NORMALIZATION & RESIDUALS
Section 14.1
01

LayerNorm — derivation and what it actually does

Every transformer wraps each attention block and FFN block with a normalisation operation. Without it, training is unstable: activations drift to large magnitudes layer by layer; the softmax in attention saturates; gradients vanish or explode. Ba 2016 “Layer Normalization” introduced LayerNorm as the fix that finally worked for sequence models. Unlike BatchNorm (Ioffe & Szegedy 2015) which normalises across the batch dimension, LayerNorm normalises across the feature dimension of each token independently. The operational consequence: LayerNorm works at batch size 1, works during inference the same way it works during training, works with variable-length sequences. These constraints are why every transformer uses it.

The formula

For a single token’s activation vector x ∈ ℝ^d (one row of the activations matrix), LayerNorm computes:

Compute per-token statistics (across the d feature dimensions): μ = (1/d) · Σ_j x_j (mean) σ² = (1/d) · Σ_j (x_j − μ)² (variance — note: population variance, not sample) Normalise: x̂_j = (x_j − μ) / √(σ² + ε) for j = 1..d Apply learned affine: y_j = γ_j · x̂_j + β_j γ, β ∈ ℝ^d (learned per-feature) The ε term (typically 1e-5) guards against division by zero when variance is tiny.
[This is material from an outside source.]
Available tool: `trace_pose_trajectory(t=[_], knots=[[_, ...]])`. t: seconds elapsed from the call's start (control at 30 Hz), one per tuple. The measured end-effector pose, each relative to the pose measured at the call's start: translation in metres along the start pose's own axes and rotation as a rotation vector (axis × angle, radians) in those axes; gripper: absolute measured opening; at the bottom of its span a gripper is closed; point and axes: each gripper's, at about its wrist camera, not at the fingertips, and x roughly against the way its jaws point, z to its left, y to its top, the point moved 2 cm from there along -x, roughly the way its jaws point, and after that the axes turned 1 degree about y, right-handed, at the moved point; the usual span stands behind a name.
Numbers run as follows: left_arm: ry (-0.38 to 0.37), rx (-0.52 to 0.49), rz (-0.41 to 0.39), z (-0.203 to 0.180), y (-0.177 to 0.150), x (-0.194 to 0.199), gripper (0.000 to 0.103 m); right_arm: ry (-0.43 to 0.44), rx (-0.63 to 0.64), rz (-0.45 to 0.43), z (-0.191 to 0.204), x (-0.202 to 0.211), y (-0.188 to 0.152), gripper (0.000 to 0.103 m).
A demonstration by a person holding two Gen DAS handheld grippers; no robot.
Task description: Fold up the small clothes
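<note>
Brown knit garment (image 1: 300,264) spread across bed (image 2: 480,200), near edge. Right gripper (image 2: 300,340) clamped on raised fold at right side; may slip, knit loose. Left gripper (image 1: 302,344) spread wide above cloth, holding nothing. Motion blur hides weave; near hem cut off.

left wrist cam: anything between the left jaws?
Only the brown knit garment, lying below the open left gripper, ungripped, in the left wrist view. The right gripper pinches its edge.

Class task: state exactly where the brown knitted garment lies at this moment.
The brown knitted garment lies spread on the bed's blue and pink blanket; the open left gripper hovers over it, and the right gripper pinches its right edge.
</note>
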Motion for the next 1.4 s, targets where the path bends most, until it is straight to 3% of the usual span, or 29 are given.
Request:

Two-stage operation: normalise (parameter-free, per-token), then affine (learned, per-feature). The normalise stage is what stabilises the activations; the affine stage is what gives the layer expressivity back — without γ, β the network would lose the ability to represent any non-unit-variance, non-zero-mean intermediate distribution.

LayerNorm’s scope is one token’s activation vector. The statistics μ and σ² come from that one vector’s d feature values; they have nothing to do with other tokens in the same batch or sequence.

Why per-feature γ and β

Both γ and β are vectors of length d (one entry per feature dimension), and they’re learned. Why?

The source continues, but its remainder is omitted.